Problem:
Copy out every line of the data where the word "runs" is found.

..........

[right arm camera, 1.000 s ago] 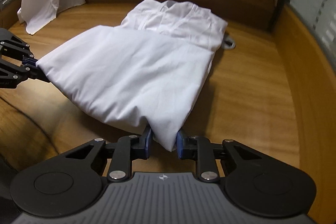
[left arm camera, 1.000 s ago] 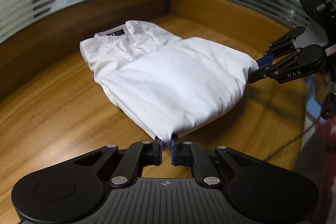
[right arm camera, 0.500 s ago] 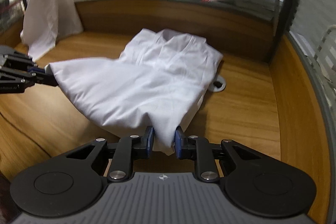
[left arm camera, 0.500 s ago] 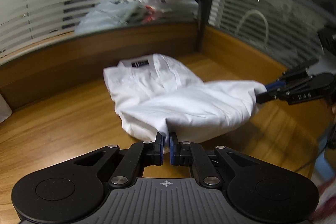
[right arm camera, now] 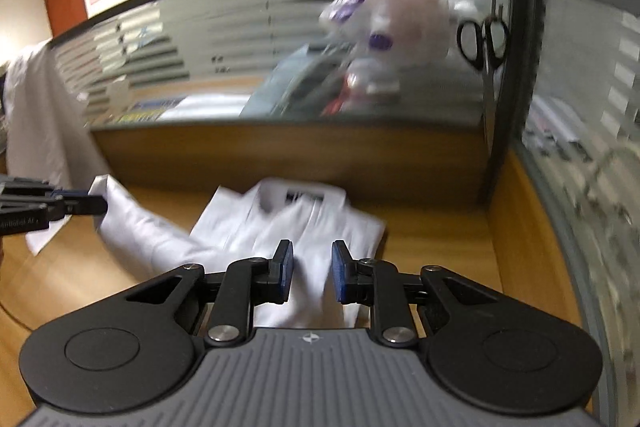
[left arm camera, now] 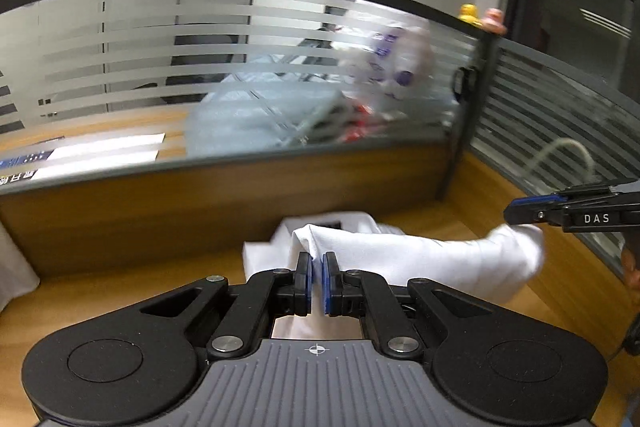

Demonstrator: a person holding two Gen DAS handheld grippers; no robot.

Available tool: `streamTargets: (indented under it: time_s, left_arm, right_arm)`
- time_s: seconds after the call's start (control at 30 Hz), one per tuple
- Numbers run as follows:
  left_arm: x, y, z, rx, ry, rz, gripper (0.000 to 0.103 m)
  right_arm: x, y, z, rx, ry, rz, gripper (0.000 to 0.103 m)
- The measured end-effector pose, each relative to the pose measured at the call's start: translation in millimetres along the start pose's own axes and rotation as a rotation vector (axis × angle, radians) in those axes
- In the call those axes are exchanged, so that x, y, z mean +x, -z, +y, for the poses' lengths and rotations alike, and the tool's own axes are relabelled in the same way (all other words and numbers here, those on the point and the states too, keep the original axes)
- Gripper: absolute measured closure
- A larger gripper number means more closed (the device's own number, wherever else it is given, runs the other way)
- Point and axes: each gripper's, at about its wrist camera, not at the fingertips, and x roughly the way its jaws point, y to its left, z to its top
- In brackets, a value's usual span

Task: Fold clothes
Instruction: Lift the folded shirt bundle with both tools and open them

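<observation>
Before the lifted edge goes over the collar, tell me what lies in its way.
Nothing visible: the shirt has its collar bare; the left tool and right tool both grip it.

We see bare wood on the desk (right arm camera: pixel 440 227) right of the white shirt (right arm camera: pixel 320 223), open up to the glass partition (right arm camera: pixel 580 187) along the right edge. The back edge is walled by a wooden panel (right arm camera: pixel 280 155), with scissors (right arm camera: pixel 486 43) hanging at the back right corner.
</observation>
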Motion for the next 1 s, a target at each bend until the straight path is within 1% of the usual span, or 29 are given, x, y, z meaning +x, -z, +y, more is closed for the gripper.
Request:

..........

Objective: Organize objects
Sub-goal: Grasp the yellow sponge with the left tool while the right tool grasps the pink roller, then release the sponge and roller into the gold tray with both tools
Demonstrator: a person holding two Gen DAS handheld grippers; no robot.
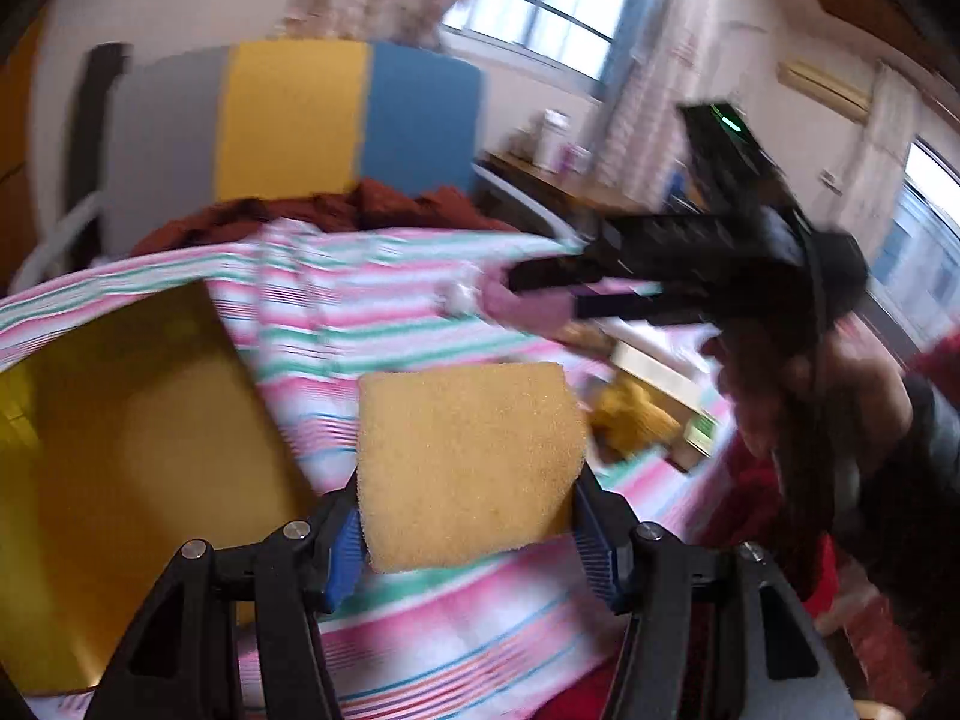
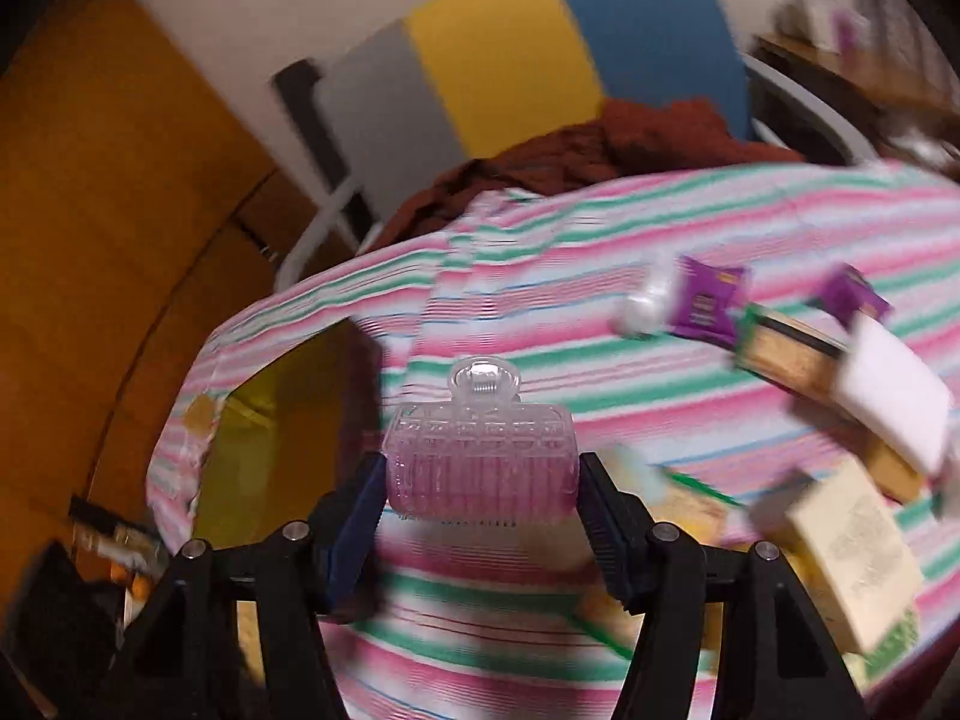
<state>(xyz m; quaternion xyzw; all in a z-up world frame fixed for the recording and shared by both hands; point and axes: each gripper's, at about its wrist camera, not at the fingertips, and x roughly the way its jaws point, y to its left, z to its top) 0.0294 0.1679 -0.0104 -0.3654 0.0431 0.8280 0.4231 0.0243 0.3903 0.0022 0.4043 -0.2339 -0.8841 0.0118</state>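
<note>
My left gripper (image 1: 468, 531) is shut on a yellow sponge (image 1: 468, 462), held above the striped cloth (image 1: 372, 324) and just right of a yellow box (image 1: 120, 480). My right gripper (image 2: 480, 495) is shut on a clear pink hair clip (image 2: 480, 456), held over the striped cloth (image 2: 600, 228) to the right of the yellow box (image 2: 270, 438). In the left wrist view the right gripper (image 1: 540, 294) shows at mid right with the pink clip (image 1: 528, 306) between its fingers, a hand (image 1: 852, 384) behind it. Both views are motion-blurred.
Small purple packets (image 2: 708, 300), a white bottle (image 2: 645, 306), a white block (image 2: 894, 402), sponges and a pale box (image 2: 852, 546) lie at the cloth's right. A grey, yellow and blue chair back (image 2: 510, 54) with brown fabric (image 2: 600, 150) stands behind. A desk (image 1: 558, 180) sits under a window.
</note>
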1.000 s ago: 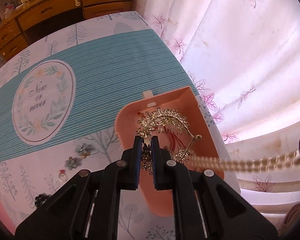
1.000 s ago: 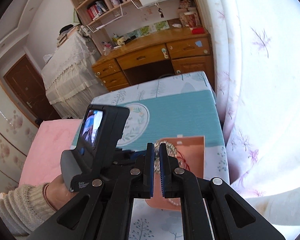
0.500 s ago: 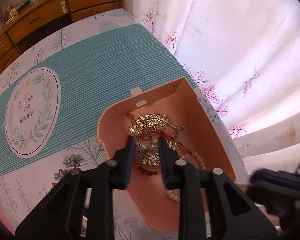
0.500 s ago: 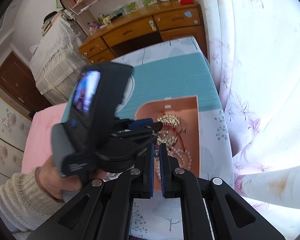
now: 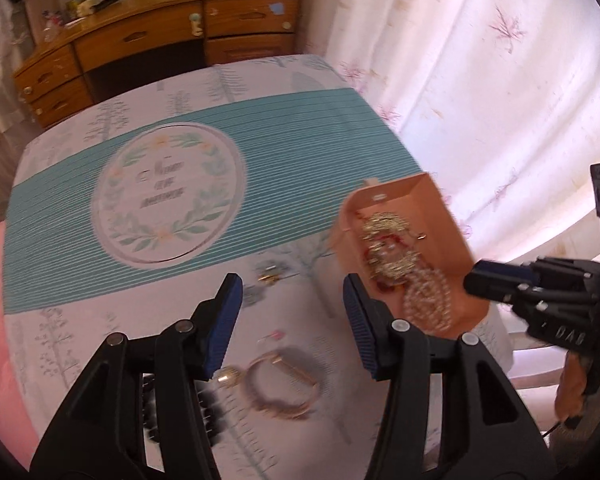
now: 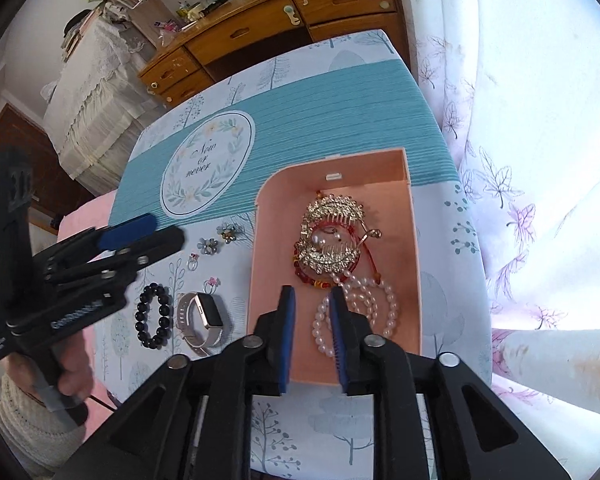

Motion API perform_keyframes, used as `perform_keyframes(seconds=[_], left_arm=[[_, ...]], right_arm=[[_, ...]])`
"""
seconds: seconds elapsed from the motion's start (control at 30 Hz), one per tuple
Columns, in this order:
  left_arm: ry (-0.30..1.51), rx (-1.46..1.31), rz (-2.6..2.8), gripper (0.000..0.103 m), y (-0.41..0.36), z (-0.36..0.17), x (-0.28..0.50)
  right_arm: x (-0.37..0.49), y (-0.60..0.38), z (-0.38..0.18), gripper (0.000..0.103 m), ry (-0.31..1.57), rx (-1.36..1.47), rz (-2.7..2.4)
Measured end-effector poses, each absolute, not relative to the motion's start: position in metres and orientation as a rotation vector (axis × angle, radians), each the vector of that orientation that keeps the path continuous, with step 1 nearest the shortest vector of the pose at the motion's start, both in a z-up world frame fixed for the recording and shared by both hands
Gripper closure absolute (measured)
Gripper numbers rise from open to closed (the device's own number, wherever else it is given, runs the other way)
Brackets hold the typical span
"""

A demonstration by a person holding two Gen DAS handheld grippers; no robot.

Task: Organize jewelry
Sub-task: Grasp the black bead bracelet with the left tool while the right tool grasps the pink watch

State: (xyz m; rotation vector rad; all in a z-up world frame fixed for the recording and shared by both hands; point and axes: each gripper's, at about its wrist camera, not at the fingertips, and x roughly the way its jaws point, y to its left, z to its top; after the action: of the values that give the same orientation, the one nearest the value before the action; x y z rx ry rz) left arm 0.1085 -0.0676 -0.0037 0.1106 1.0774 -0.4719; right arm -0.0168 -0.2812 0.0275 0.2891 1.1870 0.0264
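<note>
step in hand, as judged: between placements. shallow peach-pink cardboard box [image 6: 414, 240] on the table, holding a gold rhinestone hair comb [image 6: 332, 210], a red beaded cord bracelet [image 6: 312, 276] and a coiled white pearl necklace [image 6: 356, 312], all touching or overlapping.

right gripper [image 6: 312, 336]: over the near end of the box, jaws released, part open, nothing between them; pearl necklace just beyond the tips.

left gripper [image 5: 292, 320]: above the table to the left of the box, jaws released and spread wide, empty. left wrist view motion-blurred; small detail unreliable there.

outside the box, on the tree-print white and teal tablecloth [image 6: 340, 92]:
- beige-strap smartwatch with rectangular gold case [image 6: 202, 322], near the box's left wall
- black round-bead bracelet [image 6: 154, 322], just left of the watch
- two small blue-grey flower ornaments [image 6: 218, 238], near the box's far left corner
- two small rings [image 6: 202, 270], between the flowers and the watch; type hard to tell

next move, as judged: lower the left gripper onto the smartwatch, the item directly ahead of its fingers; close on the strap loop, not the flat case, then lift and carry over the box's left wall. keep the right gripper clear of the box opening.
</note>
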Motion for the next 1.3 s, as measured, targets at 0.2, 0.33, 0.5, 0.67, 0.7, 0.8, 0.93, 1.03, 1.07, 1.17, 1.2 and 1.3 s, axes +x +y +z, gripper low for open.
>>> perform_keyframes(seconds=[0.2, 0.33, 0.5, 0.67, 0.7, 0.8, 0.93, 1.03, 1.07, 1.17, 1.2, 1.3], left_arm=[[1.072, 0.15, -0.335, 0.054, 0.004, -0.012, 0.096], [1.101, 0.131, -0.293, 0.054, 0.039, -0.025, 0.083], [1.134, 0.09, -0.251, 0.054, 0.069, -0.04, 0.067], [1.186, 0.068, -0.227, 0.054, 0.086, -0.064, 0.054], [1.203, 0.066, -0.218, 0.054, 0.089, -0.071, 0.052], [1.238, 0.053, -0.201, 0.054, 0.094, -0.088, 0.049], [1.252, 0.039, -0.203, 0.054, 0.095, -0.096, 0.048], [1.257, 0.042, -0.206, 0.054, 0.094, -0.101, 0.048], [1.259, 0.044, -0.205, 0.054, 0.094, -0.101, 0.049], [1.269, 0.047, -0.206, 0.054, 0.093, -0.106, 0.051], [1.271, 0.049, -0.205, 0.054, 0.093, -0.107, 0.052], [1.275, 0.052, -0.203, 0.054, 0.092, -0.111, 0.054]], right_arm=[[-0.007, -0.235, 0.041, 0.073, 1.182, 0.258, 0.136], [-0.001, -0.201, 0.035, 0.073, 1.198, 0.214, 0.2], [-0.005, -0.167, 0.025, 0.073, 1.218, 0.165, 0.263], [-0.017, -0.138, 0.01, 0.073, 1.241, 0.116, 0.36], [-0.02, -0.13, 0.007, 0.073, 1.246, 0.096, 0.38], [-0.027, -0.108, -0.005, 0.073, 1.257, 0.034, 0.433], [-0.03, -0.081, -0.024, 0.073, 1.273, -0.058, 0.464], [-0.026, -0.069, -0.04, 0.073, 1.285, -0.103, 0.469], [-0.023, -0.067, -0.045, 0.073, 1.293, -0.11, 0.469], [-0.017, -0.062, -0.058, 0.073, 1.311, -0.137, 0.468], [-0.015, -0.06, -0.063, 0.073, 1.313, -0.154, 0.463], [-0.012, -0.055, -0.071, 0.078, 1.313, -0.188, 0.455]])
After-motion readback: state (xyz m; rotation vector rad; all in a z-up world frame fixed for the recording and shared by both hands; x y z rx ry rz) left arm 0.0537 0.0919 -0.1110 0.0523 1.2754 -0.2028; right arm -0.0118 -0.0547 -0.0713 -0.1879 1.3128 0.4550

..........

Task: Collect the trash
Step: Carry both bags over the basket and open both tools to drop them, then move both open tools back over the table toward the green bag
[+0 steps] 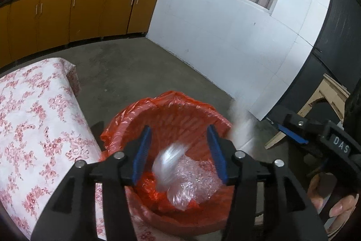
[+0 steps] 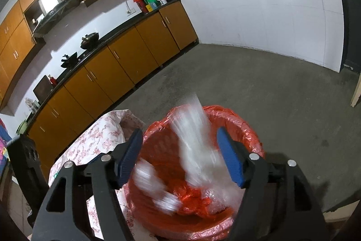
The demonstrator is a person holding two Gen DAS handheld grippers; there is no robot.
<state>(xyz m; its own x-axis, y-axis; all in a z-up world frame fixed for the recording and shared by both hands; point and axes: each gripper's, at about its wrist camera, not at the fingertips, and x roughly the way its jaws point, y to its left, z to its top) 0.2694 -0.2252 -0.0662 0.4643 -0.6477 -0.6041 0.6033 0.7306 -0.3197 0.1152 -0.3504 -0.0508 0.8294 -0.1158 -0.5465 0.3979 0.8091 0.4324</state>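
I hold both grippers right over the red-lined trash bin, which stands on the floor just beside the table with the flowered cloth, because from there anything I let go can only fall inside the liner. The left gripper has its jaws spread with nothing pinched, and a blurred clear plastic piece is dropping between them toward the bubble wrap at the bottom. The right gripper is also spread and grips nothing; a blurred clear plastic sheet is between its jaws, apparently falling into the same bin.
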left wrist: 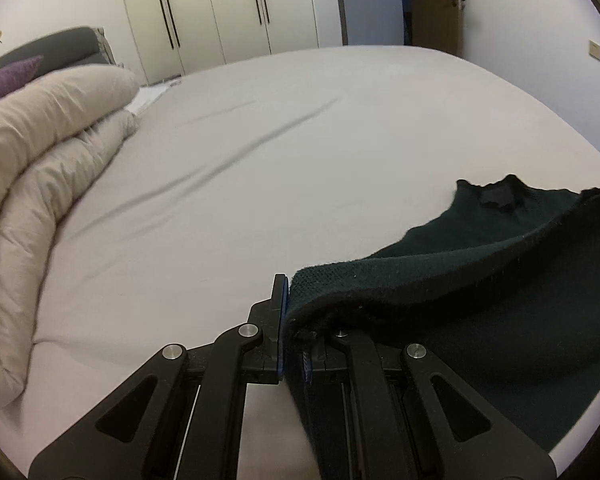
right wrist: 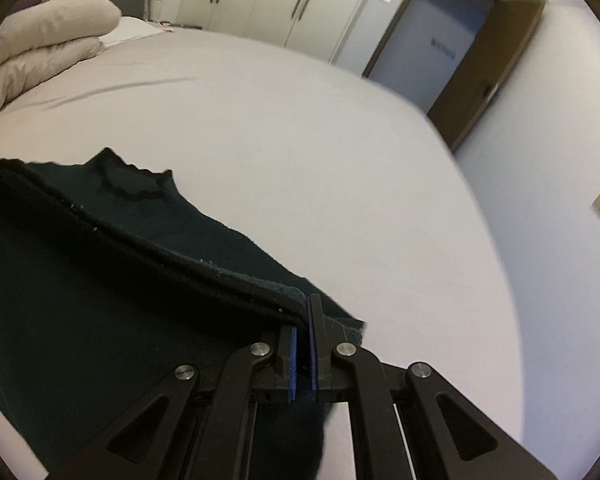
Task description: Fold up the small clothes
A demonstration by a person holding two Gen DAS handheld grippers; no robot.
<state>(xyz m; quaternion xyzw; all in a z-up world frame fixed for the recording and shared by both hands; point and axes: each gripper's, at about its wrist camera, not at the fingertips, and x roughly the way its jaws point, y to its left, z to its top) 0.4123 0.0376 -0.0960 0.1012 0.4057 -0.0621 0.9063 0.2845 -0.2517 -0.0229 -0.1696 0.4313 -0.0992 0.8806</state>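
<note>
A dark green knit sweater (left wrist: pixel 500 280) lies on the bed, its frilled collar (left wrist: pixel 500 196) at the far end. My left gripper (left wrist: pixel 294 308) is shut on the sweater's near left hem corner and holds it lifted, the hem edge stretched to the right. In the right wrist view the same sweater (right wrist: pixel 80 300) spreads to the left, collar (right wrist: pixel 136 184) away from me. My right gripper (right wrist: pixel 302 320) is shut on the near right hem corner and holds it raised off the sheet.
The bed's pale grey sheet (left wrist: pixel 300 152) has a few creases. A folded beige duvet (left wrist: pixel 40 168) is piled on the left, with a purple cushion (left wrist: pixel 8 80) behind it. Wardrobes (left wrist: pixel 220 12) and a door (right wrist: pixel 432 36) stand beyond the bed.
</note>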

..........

Result:
- A larger gripper number means more closed (the device's own number, wherever else it is given, runs the other way)
Gripper numbers rise from open to closed (the device's own number, wherever else it is given, runs the other way)

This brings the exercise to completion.